Translational Medicine and Patient Safety in Europe: TRANSFoRm—Architecture for the Learning Health System in Europe

1King’s College London, London SE1 3QD, UK
2Karolinska Institutet, 14183 Stockholm, Sweden
3University of Warwick, Coventry CV4 7AL, UK
4University of Antwerp, 2610 Antwerp, Belgium
5Royal College of Surgeons of Ireland, Dublin 2, Ireland
6INSERM, 6 Paris, France
7University of Düsseldorf, 40225 Düsseldorf, Germany
8University of Dundee, Dundee DD2 4BF, UK
9Quintiles GmbH, 63263 Neu-isenberg, Germany

Received 16 February 2015; Accepted 8 June 2015

Academic Editor: Danielle Dupont

Copyright © 2015 Brendan C. Delaney et al. This is an open access article distributed under the Creative Commons Attribution License, which permits unrestricted use, distribution, and reproduction in any medium, provided the original work is properly cited.

Abstract

The Learning Health System (LHS) describes linking routine healthcare systems directly with both research translation and knowledge translation as an extension of the evidence-based medicine paradigm, taking advantage of the ubiquitous use of electronic health record (EHR) systems. TRANSFoRm is an EU FP7 project that seeks to develop an infrastructure for the LHS in European primary care. Methods. The project is based on three clinical use cases, a genotype-phenotype study in diabetes, a randomised controlled trial with gastroesophageal reflux disease, and a diagnostic decision support system for chest pain, abdominal pain, and shortness of breath. Results. Four models were developed (clinical research, clinical data, provenance, and diagnosis) that form the basis of the projects approach to interoperability. These models are maintained as ontologies with binding of terms to define precise data elements. CDISC ODM and SDM standards are extended using an archetype approach to enable a two-level model of individual data elements, representing both research content and clinical content. Separate configurations of the TRANSFoRm tools serve each use case. Conclusions. The project has been successful in using ontologies and archetypes to develop a highly flexible solution to the problem of heterogeneity of data sources presented by the LHS.

1. Introduction

The Learning Health System (LHS) describes an approach to improve healthcare that is solidly founded on the creation and use of knowledge; “health” as opposed to “healthcare” is sometimes used to emphasise the role of consumers as cocreators and users of health knowledge [1]. The development of the LHS is a natural outcome of the evolution of evidence-based medicine (EBM). Based on the greater utilisation of electronic health records (EHRs) and on novel computing paradigms for data analysis, the LHS provides potential solutions for the glacial slowness of both the traditional research process and the research translation into improved care [2].

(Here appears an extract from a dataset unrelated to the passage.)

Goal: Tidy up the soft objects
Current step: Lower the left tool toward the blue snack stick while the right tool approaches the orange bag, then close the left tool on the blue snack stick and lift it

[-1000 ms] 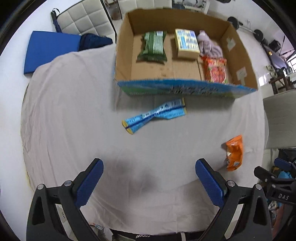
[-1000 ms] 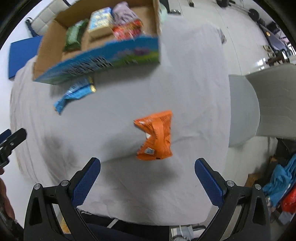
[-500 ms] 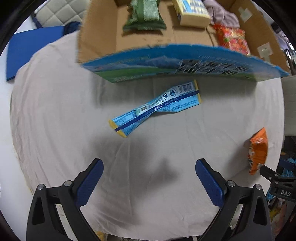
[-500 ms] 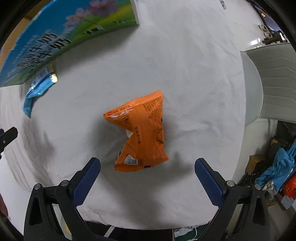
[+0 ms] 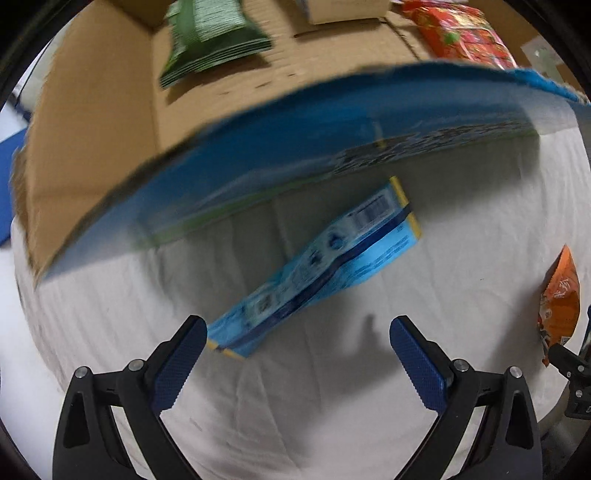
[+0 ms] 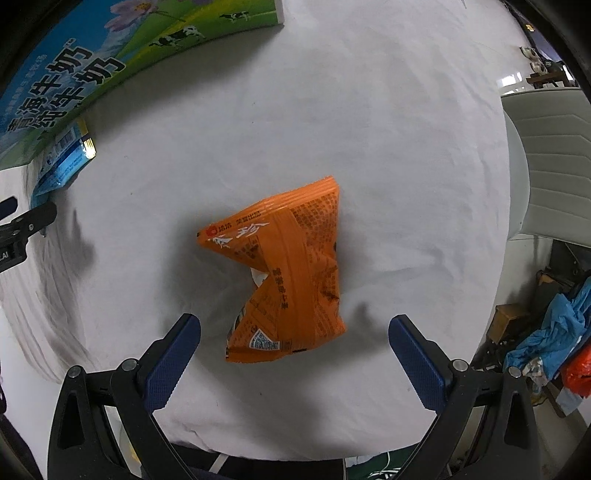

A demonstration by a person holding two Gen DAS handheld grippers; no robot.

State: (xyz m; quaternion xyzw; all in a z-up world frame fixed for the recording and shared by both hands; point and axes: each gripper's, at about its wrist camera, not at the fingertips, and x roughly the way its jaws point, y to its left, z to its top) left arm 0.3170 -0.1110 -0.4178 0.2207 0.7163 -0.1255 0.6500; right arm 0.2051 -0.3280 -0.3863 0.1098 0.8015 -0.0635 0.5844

EBM is focused on generating medical evidence and using it to make clinical decisions. The highest level of evidence, level 1 evidence of the effectiveness of a healthcare intervention in EBM, consists of a meta-analysis of randomised controlled trials (RCTs) [3]. However, RCTs are complex and extremely expensive, the result being that much of healthcare remains unsupported by high quality evidence. Furthermore, RCTs themselves are prone to bias and manipulation in the choice of eligible subjects, comparators, and outcome measures [4]. One solution has been to carry out light touch and simple, termed “pragmatic” RCTs with very inclusive eligibility criteria and followup via routine data collection. It is those kinds of RCTs that lend themselves most to incorporation into a LHS.

There is also potential to replace RCTs with analysis of routine data, using techniques such as instrumental variables and propensity scores to control for bias [5]. Much future research is needed to define when routine data could be a sufficient answer to a problem and when an RCT is required. Furthermore, healthcare practice is not solely limited to interventions, but diagnosis and prognostication play essential parts and are underpinned by prospective cohort evidence. Again, routine data could play a significant role in replacing time-consuming and costly cohort designs.

Primary healthcare is the first point of contact with health services of patients with undifferentiated problems and also provides continuing care for patients with chronic diseases and follows families from “cradle to grave.” These functions present a particular problem for EBM. The vast majority of research, be it diagnostic or intervention based, takes place in specialist centres and in highly selected populations [6]. Diagnostic features are not portable across populations with different prevalence and spectrum of disease. Likewise, patients in RCTs are younger and fitter, take fewer drugs concurrently, and have less comorbidity than typical primary care populations. Therefore, many RCTs suffer from limited external validity [7].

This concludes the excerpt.